== WHAT YOU SHOULD DO ==
Scan the entries that follow and copy out every line containing "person".

(Records from a data collection)
⟨
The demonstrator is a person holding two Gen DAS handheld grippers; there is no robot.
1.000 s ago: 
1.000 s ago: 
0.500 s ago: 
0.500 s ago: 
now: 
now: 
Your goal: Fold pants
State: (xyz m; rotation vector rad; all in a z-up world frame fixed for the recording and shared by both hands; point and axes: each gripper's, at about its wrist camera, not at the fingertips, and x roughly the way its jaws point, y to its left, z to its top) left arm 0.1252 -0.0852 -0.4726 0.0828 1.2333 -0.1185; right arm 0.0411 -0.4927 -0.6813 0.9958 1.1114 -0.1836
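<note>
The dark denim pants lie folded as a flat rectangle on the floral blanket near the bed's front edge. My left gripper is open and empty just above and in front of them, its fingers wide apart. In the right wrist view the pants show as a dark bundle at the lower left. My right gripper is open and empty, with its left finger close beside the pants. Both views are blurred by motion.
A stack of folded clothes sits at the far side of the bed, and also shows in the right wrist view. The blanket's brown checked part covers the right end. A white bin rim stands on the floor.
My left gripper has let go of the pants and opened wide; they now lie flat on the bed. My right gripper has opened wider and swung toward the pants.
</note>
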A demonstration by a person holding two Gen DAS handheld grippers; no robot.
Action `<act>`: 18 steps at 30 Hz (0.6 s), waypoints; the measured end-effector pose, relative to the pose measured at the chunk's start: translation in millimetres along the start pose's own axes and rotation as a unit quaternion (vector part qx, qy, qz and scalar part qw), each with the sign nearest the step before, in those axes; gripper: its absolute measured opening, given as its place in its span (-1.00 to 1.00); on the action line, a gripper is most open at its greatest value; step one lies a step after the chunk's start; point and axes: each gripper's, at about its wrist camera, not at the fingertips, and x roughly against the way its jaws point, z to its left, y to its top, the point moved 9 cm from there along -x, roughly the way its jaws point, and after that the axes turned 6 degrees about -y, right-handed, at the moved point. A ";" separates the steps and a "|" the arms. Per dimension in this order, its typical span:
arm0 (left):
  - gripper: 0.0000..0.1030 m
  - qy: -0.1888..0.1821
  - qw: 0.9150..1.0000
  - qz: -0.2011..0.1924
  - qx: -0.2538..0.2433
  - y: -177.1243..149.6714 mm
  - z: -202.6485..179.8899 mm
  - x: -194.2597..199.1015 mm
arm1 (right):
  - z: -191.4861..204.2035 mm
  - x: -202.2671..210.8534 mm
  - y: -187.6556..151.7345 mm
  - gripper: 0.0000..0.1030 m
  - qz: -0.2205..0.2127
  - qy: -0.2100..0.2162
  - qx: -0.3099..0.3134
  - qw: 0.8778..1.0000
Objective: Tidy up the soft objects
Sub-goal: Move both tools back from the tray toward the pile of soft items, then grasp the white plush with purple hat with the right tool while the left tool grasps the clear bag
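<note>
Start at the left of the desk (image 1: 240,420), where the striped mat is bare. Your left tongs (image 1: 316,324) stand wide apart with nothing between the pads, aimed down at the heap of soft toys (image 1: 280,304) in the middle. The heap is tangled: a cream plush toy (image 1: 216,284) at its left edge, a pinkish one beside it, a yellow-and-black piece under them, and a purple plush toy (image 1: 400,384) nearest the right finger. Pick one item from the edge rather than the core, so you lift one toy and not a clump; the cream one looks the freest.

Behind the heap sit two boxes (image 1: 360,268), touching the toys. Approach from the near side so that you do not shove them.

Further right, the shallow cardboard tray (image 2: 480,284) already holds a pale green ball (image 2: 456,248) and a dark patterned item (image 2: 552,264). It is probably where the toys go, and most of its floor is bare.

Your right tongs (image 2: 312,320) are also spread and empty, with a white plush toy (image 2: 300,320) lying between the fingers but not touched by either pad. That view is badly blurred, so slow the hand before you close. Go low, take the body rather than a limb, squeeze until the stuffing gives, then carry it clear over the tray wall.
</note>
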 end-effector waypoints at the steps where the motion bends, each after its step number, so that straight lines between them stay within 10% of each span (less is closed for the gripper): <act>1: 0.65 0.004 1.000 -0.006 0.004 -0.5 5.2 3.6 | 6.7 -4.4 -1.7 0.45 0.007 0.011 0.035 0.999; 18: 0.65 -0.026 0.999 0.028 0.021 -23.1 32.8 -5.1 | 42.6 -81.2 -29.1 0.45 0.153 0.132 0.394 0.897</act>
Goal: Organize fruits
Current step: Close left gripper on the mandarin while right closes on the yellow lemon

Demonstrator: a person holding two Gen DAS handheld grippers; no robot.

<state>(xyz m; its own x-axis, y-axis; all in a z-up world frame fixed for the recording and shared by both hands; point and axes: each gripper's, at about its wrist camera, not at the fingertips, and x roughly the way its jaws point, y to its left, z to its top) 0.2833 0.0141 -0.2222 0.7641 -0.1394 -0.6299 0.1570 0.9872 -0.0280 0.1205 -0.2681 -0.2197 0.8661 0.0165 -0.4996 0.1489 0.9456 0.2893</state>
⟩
== FINAL ANSWER ==
The demonstrator is a person holding two Gen DAS handheld grippers; there is no robot.
A demonstration by a person holding two Gen DAS handheld grippers; no robot.
Demonstrator: a person holding two Gen DAS handheld grippers; no robot.

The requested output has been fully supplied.